Carney offered a reserved assessment of progress on achieving a negotiated settlement to the growing crisis surrounding Iran’s nuclear program. “Actions speak louder than words,” Carney warned, adding that while “it has always been the case that we are ready to engage with Iran either through the P-5+1 or bilaterally,” Iran had thus far evaded complying with international calls for increased oversight of its nuclear program.

“We remain hopeful that there is a possibility of making progress on this issue,” Carney added.

Negotiations on Iran’s nuclear program have hit a deadlock concerning the future of the 20% enriched uranium being produced at the formerly secret Fordo plant. Iran wants to simply agree to a freeze in enrichment in exchange for having the stringent sanctions placed against Tehran lifted. The United States wants the plant to be dismantled altogether, and wants Iran to hand over all of its highly enriched uranium.

Uranium for civilian energy purposes requires 5% enrichment, whereas weapons-grade uranium is considered to be 20% enriched or greater.
Washington does not see Iranian suspension of enrichment as meeting its demands, but as a confidence-building measure.

The Obama administration has indicated that it would be willing to consider discussing relaxing some sanctions if enrichment is suspended. It has not  publicly signaled how conciliatory it is willing to be.

Michael Adler, a public policy scholar and expert in Iranian nuclear policy at the Washington-based Woodrow Wilson Center, says that there are a number of options for conciliatory steps that the administration can take.
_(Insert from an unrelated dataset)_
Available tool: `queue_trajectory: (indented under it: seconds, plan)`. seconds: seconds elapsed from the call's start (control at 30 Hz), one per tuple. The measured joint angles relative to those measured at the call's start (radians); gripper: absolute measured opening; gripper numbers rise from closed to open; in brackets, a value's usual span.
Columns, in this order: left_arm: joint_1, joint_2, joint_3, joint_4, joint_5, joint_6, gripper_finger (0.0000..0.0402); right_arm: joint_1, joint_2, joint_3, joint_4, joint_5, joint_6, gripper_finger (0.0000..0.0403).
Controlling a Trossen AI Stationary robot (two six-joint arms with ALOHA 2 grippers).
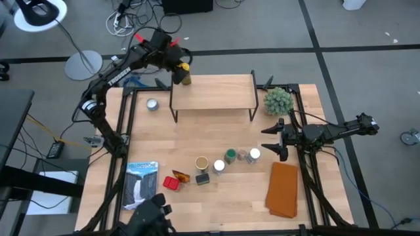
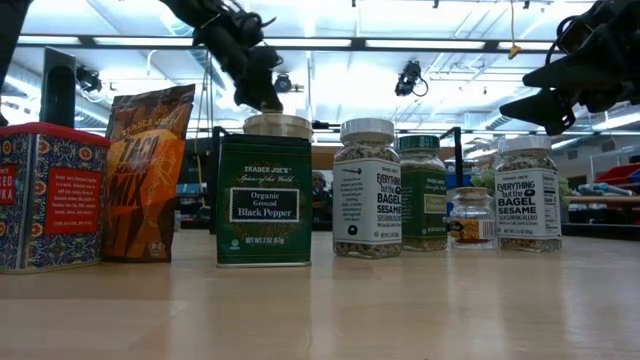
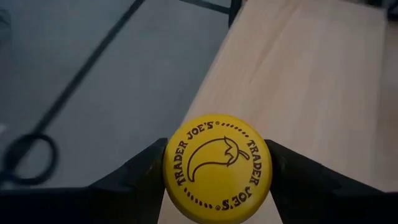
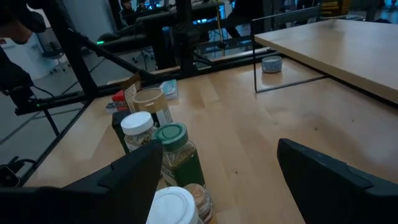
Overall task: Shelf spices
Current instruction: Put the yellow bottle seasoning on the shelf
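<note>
My left gripper (image 1: pixel 183 71) is at the far-left corner of the shelf (image 1: pixel 213 93), shut on a jar with a yellow lid (image 3: pixel 217 168). The other spices stand in a loose group on the table in front of the shelf: a tan-lidded jar (image 1: pixel 202 162), white-lidded jars (image 1: pixel 218 166) (image 1: pixel 254 154), a green-lidded jar (image 1: pixel 230 156), a dark box (image 1: pixel 202 178), an orange packet (image 1: pixel 181 176) and a red tin (image 1: pixel 171 183). My right gripper (image 1: pixel 275 139) hovers open to the right of them, touching nothing. My left gripper pinches the jar at its yellow lid (image 3: pixel 180 177), one finger (image 3: pixel 140 180) on each side of the rim, coming from above and pointing down. The jar stays upright over the shelf board's left edge (image 3: pixel 205 93). Whether its base rests on the board cannot be seen.
A flat silver tin (image 1: pixel 152 105) lies left of the shelf, and a spiky green plant (image 1: pixel 277 100) stands at its right end. An orange cloth (image 1: pixel 283 189) lies near the right edge and a blue-covered booklet (image 1: pixel 141 183) near the left. The shelf top is mostly bare.
</note>
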Motion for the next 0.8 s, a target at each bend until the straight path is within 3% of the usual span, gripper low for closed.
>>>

Among the options for the US would be to to offer a road map that would delineate what Iran gets to keep in the end, a gradual relaxation of sanctions, and statements specifying the degree to which the US could answer Iran’s concerns regarding continuing a civilian nuclear program.

Adler says that Obama’s correspondence with Rouhani was a step toward returning to the table in that it “shows respect and a willingness to talk.”

Conditions, he says, could be ripe for a resolution to the impasse. “The US has been trying to hold serious talks. The Iranians say they want talks, they have a different team in place, and the president is following up on it.”

Adler noted that Rouhani was the chief Iranian nuclear negotiator during the period in which parts of Iran’s nuclear program were voluntarily suspended a decade ago. Rouhani, Iranian Foreign Minister Mohammed Zarif, and Atomic Energy Organization of Iran chief Ali Akbar Salehi are all seen in Washington as relative moderates who may prove amenable to negotiation.

All eyes now are on the UN General Assembly next week. Even if there is no “chance” encounter between Obama and Rouhani, Zarif is scheduled to meet with EU top diplomat Catherine Ashton to discuss nuclear policy and to set up future meetings of the P5+1 working group.

“The week of the GA is crucial,” Adler said, saying that observers are watching for bilateral meetings between either Rouhani or Zarif and their US counterparts, as well as the content of Rouhani’s first speech before the world governing body.